It’s tricky. I’ll talk about the general then the specific.
In general, your notion of "didn't get permission" doesn't really reflect how the music industry works.
Generally, a venue pays for a universal license to use recorded music. There are three major licensors: ASCAP, BMI and SESAC. If you get an ASCAP license, you can play any ASCAP music in your licensed venue without limit. I don't know if you have any records or CDs, but look carefully at the disc or the liner notes, and you'll see ASCAP or BMI next to each song. That tells you whether you can play it on your license.
Licenses go to the venue or application, not to the person. So for instance if you have a bar and grill, of course you get an ASCAP and/or BMI license, and that covers the bar's normal activities as agreed in the contract. If you then create a Youtube channel, you would need to negotiate a separate ASCAP license to use music there.
Each one is negotiated and priced separately, and you are negotiating with ASCAP, BMI and SESAC.
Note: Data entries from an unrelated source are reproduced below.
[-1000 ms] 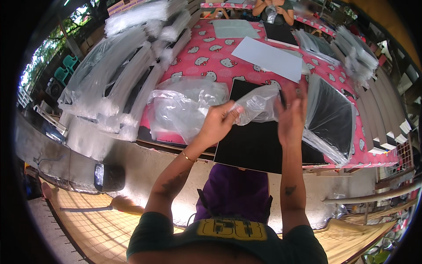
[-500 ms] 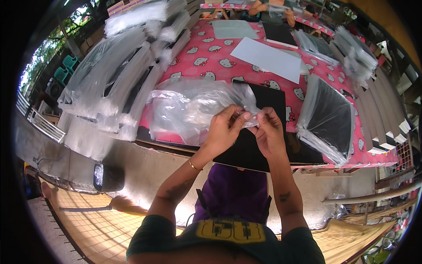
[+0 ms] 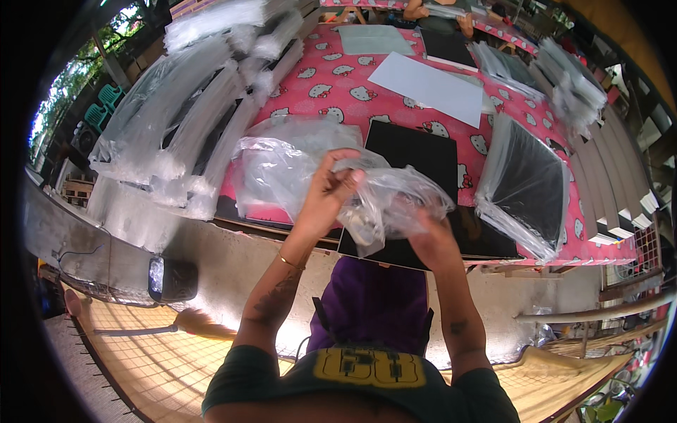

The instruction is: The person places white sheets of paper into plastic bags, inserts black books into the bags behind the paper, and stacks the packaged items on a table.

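Note:
A clear plastic bag (image 3: 395, 197) is bunched and spread between my hands over the near table edge. My left hand (image 3: 328, 194) is closed on its left part, thumb and fingers curled round the film. My right hand (image 3: 434, 243) is at the bag's right end. Its fingers lie behind or inside the film, so their grip is hidden. Beneath the bag a flat black board (image 3: 416, 155) lies on the table, partly covered. To the left of it, a heap of loose clear plastic bags (image 3: 282, 166) rests by my left hand.
Tall stacks of plastic-wrapped boards (image 3: 166, 120) stand at the left. More wrapped black boards (image 3: 525, 183) lie at the right, beside a row of grey-edged boards (image 3: 606, 176). A white sheet (image 3: 427, 88) lies farther back on the pink patterned tablecloth (image 3: 317, 74). Another person's hand (image 3: 465, 26) shows beyond.
My hands have moved apart, the left one leftward, the right one lower. The bag pinched between them is now spread out, and more of the black board shows.

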The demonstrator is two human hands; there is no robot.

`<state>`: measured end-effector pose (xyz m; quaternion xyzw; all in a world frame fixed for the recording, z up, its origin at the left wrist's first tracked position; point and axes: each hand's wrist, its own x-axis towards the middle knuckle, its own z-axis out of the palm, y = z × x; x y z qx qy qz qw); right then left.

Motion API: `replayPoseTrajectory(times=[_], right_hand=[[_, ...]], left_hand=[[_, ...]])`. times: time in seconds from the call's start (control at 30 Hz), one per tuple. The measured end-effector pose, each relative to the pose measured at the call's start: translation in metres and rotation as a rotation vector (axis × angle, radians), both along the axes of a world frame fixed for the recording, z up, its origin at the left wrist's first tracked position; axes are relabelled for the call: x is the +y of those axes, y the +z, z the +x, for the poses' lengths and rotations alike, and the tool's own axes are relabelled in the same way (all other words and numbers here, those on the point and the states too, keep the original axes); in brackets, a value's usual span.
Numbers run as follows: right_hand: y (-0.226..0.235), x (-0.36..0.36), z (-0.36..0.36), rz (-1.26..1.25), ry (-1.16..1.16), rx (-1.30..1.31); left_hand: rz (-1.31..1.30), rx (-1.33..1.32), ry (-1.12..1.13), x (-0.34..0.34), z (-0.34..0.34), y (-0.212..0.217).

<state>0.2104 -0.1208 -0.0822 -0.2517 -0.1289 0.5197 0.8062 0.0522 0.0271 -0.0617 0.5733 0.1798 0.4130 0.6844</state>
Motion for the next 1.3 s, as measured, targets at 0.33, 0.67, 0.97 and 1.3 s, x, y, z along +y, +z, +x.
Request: replayPoseTrajectory(times=[0.33,0.67,0.97,1.3], right_hand=[[0.046,-0.022,0.056,0.147,0.322,-1.263],[0.109,-0.057,0.092,-1.032,0.099,-2.185],[0.034,-0.06,0.092,0.295,0.595,-0.545],[-0.017,-0.063,0.094,0.16,0.417,-0.026]], left_hand=[[0.746,0.174,-0.07,0.026,-0.051,0.038],[1.536,0.689,0.385,0.027,-0.023,0.067],[0.548,0.327,-0.563,-0.005,-0.026,0.06],[0.183,0.225,-0.748,-0.009,-0.033,0.015]])
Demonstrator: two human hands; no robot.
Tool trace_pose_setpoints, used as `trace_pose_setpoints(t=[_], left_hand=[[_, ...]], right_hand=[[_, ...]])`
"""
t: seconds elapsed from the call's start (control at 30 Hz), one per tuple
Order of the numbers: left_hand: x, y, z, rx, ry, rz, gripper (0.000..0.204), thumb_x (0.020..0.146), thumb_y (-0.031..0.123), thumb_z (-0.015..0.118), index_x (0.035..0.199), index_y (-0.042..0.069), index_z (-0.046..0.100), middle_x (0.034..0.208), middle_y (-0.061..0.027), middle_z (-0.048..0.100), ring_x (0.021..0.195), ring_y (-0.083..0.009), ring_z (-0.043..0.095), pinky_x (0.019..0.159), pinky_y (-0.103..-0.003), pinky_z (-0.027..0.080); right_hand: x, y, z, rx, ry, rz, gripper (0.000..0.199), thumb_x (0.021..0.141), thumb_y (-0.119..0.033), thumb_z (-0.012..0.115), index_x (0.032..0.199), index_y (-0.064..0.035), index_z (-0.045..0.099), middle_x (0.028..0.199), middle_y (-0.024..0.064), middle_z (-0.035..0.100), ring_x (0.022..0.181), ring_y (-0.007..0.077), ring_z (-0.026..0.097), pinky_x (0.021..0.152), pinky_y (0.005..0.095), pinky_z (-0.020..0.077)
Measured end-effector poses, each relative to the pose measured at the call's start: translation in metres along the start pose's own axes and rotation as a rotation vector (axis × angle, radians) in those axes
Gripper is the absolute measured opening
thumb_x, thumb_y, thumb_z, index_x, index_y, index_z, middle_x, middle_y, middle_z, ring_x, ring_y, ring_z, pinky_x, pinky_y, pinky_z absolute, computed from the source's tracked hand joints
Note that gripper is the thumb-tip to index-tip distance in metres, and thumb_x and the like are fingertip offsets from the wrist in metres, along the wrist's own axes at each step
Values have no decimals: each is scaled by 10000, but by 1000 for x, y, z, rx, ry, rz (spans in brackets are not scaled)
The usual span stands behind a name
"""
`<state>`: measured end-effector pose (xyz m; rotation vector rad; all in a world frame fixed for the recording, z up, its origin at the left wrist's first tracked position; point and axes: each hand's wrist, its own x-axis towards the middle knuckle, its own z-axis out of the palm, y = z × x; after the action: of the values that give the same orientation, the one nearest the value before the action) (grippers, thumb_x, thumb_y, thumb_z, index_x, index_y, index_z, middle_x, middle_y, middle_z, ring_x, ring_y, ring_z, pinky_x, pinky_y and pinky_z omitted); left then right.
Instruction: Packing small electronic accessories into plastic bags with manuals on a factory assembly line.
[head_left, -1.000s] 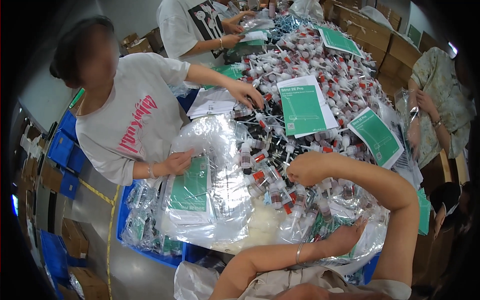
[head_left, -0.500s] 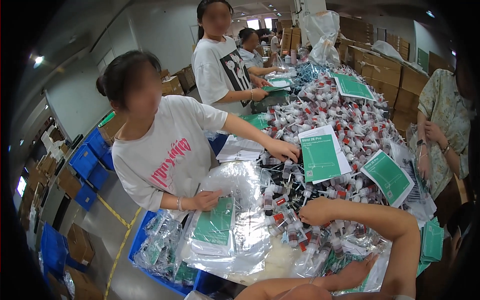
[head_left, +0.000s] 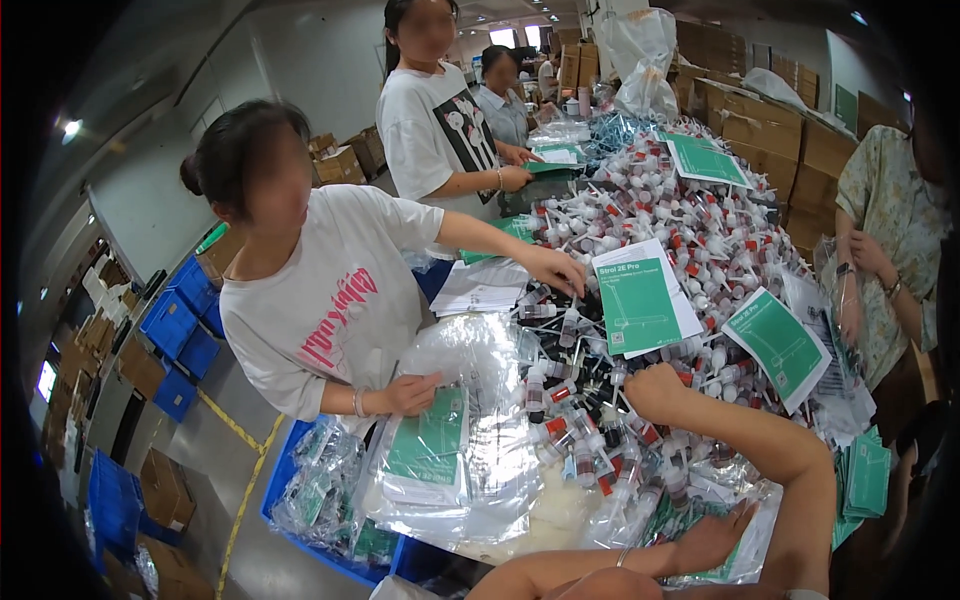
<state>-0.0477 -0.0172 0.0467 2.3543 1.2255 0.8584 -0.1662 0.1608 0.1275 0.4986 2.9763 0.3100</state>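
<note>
Our right hand [head_left: 655, 392], fingers curled, whether clamped we cannot tell, is at one heap of small bottles [head_left: 615, 215], three green booklets [head_left: 635, 305] atop beyond it; nearer us, our left hand [head_left: 708, 540], grip likewise unclear, touches one clear bag [head_left: 760, 532].

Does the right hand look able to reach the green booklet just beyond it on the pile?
Probably yes: the right hand is just short of the green booklet, which lies uncovered atop the bottles. A co-worker's hand is near its left edge, not over it.
</note>
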Motion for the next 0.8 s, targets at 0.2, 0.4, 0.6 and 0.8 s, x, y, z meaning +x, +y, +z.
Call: trace_pose_setpoints(t=[0.2,0.4,0.6,0.8], left_hand=[[1,-8,-12,-19,-54,-3,797,684,56,547,1358,-132,164,1300,-378,342,595,-357,604,486,-387,476],[7,-7,-22,-137,-73,-33,729,698,46,524,1346,-106,227,1302,-364,349,634,-375,615,536,-401,507],[4,-2,-21,-130,-45,-59,694,706,42,528,1330,-100,259,1264,-335,405,635,-372,615,554,-401,516],[3,-2,-19,-145,-27,-47,679,707,34,521,1322,-101,266,1265,-335,402,634,-373,613,561,-406,518]], right_hand=[[-1,2,17,49,227,-138,78,712,-131,554,701,-85,616,672,97,634,625,249,643,519,394,483],[-39,10,-5,-16,230,-175,108,695,-123,577,775,-55,605,710,92,599,631,245,622,512,355,469],[-70,10,-7,62,71,-114,207,694,-104,588,894,-55,612,773,113,597,667,262,628,550,371,483],[-72,12,-14,129,-7,-79,240,697,-101,588,932,-59,613,782,117,600,673,270,629,541,387,480]])
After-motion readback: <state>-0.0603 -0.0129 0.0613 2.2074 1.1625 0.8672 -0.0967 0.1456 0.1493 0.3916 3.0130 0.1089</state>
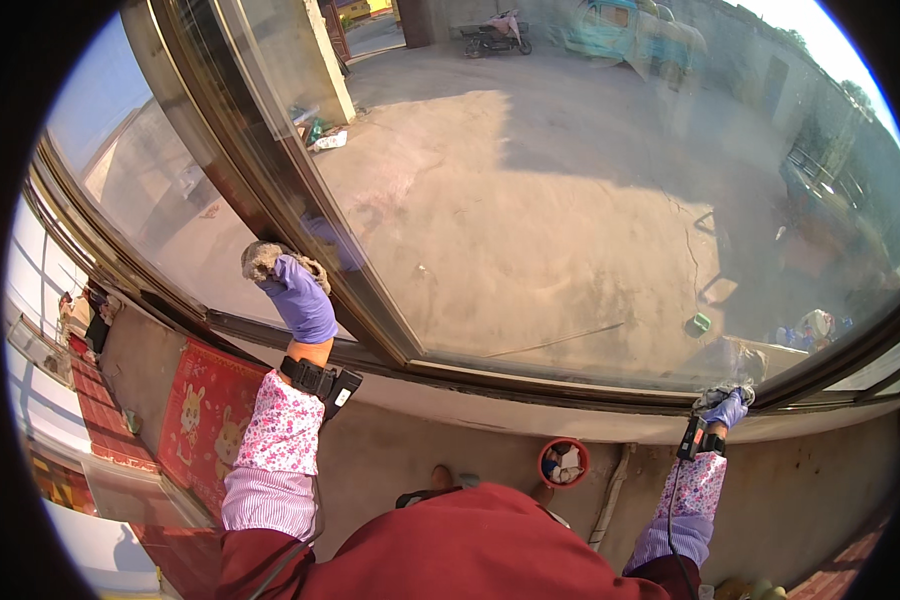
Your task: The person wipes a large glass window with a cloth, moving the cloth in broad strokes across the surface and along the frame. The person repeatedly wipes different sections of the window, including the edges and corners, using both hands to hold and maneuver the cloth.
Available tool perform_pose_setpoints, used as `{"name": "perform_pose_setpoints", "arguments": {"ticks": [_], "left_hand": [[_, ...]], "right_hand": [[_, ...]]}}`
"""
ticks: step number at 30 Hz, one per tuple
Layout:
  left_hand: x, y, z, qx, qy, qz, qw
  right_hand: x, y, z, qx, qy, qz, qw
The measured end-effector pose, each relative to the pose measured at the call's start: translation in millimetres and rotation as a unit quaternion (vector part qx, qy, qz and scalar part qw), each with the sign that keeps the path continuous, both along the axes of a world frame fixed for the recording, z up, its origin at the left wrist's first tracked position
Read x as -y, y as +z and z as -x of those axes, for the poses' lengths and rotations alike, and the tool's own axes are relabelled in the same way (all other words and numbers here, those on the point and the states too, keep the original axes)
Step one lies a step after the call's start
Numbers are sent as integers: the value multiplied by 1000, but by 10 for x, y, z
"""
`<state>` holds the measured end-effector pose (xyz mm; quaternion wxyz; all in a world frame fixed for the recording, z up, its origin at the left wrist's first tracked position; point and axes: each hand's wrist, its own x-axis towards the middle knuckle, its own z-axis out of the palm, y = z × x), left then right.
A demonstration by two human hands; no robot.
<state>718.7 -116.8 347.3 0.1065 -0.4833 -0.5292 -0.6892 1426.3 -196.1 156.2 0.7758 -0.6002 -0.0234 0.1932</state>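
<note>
My left hand, in a purple glove, is closed on a fluffy brown cloth and holds it against the window frame beside the upright bar. Far to the right, my right hand, also gloved in purple, grips a grey cloth at the lower right corner of the large glass pane. Both wrists carry black strapped devices with cables. A faint reflection of the left glove shows in the glass.
Below the sill, a red bucket with cloths in it stands on the floor near my feet. A pale pipe lies to its right. A red mat with rabbit pictures is at the left. Beyond the glass are a yard and parked vehicles.
</note>
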Motion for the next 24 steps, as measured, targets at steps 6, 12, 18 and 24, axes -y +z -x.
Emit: {"name": "perform_pose_setpoints", "arguments": {"ticks": [6, 12, 18, 24], "left_hand": [[-18, -14, -159, 47, -27, -33, 998], [35, 139, -389, 191, -114, -70, 972], [125, 247, -466, 182, -143, 14, 973], [241, 421, -514, 206, -239, 29, 948]], "right_hand": [[35, 421, 1144, -43, -12, -37, 998], [49, 859, 1978, -39, 66, -118, 990], [11, 1395, 2730, 47, 69, -148, 985], [181, 2355, 3412, 198, 218, -203, 934]]}}
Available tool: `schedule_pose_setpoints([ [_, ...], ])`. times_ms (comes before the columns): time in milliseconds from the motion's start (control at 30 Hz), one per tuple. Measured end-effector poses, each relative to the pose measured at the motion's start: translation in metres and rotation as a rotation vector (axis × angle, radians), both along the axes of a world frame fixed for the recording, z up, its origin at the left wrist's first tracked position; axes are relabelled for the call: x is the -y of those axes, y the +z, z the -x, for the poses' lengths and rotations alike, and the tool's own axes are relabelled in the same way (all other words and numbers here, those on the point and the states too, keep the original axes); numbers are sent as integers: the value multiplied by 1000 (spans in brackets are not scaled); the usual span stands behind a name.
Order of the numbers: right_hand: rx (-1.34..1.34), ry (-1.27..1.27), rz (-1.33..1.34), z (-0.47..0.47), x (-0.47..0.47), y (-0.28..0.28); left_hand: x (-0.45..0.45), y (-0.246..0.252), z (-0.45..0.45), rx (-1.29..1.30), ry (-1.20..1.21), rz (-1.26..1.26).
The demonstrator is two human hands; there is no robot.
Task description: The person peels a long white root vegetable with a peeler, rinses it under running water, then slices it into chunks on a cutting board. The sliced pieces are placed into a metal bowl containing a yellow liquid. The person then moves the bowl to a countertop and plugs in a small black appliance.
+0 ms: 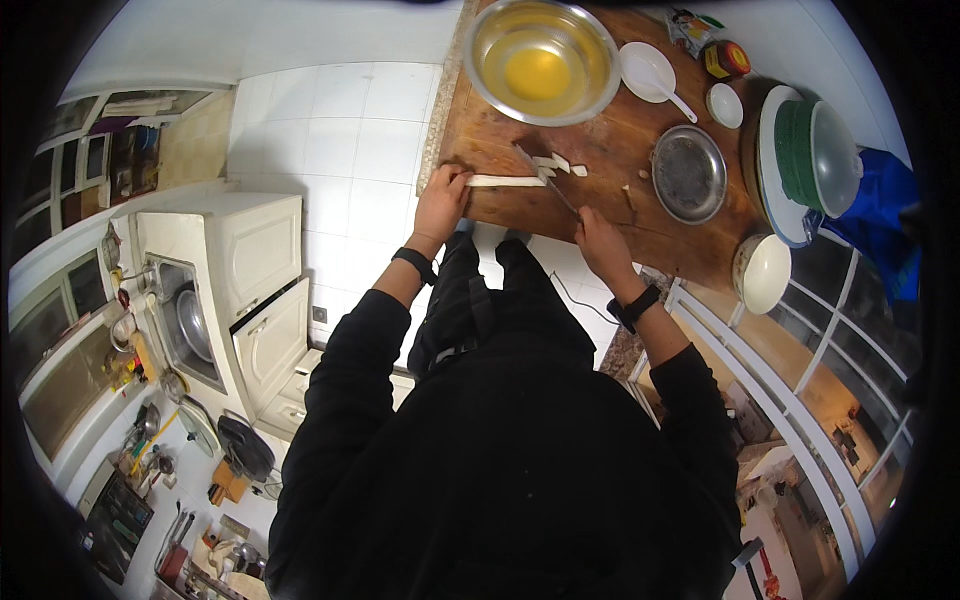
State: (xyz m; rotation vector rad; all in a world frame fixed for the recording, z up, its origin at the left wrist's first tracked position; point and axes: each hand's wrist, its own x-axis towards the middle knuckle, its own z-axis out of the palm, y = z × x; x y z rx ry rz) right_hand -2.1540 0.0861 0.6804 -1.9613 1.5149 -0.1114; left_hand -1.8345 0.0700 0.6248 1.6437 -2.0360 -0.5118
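My left hand (447,189) holds the left end of a long pale strip (506,181), which could be dough or a peeled vegetable. The strip lies across a brown wooden table (517,214) near its front edge. In my right hand (602,241) is a kitchen knife (553,184), its blade slanting up and left over the strip's right end. Several short pale pieces (559,161) lie just beyond and right of the blade. Whether the edge touches the strip cannot be told.
A steel bowl (480,82) with yellow inside stands at the back. To its right are a white bowl (637,60) with a spoon (679,103), a jar (726,60) and a small bowl (724,105). A metal plate (688,176), stacked green baskets (799,154) and a cream bowl (763,274) sit rightward.
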Motion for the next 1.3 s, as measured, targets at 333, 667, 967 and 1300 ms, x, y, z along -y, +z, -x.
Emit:
schedule_pose_setpoints([
  [333,-51,24,19,13,-13,22,-4,-4,-6,-18,49,-64],
  [667,-106,86,-2,9,-14,27,2,-9,7,-95,17,-35],
  [967,21,10,48,-9,1,-4,3,-7,9,-82,14,-43],
  [1300,-52,41,6,0,-16,21,3,-11,19,-83,12,-66],
])
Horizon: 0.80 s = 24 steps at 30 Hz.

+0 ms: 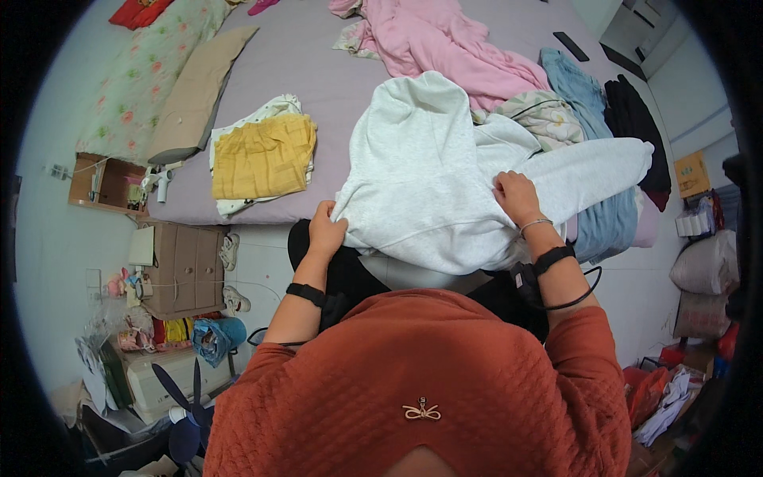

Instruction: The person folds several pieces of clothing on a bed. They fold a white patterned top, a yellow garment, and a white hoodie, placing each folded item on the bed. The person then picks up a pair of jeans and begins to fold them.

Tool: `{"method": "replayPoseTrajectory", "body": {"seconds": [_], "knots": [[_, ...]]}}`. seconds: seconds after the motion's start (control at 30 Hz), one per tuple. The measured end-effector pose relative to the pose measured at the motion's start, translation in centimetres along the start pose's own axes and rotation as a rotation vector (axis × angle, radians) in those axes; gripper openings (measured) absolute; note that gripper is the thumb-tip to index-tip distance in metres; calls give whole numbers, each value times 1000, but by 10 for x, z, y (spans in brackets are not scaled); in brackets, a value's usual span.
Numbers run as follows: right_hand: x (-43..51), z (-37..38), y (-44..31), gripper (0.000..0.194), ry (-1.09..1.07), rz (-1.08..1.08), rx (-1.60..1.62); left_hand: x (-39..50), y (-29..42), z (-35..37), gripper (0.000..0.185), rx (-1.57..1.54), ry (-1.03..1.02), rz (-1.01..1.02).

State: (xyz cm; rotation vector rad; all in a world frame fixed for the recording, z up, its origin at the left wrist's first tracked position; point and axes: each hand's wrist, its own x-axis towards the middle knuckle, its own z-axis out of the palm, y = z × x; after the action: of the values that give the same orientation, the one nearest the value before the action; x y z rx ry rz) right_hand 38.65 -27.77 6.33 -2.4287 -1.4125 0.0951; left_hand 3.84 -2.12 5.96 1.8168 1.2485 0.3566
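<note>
A light grey hooded sweatshirt (417,197) lies across the near edge of the bed, its hood pointing away from me and one sleeve stretched out to the right. My left hand (327,231) pinches the garment's left edge between thumb and fingers. On its right side, near the base of the outstretched sleeve, my right hand (517,195) has curled fingers gripping the fabric. Part of the lower edge hangs above my lap. Folded yellow cloth (262,158) rests on a white patterned garment to the left.
Beyond the sweatshirt is a pink garment (429,47). Blue jeans (605,223) and black clothing (635,134) lie at the right. A tan pillow (194,101) is on the bed's left side. A brown bedside cabinet (185,268) stands at the left, with shoes beside it.
</note>
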Motion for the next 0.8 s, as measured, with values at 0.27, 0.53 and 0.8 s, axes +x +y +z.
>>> {"method": "replayPoseTrajectory", "body": {"seconds": [0.27,0.53,0.8], "knots": [[-2,-63,9,17,224,128,216,-2,6,-14,26,417,55,69],[-7,-35,-5,21,223,-57,344,-7,0,-11,30,456,6,61],[9,-20,-10,14,181,82,314,1,22,-21,35,-141,-36,-43]]}}
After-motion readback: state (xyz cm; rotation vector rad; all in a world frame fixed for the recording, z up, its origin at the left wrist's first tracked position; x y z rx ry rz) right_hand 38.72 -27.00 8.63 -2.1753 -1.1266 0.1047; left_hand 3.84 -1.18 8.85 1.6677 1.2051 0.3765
Keep in mind a blanket license for the venue, say a baseball park, is not enough, as they exclude political events specifically.
Political campaigns have to get the same blanket license as everyone else. But for political campaigns, particularly, ASCAP etc. provide an “opt-out”, by which an artist can exclude themselves from the license.
Of course the artist usually has failed to do this when they hear their music on coverage of the event. The artist still has some recourses in the area of false endorsement and a few other legal theories, but they’re complicated.
However a campaign will usually honor the artist's wishes. In theory, the artist’s legal options would take years winding through the courts, and the campaign would be long over by then. But in practice, the artist would likely team up with the opposition, and now the campaign is squared off against two different experts at using media - the other campaign, and the artist, who got where they are by playing the media well. The campaign doesn’t want to fight that fight, because a knock-down drag-out media palaver with a universally beloved musician is not a good look.
Now there is something called a "compulsory license", but that is about a performer's right to use a song someone else has written. (But they must still pay for the use; and ASCAP/BMI/SESAC handle that too). That would come up if the campaign's house band was playing Fleetwood Mac songs.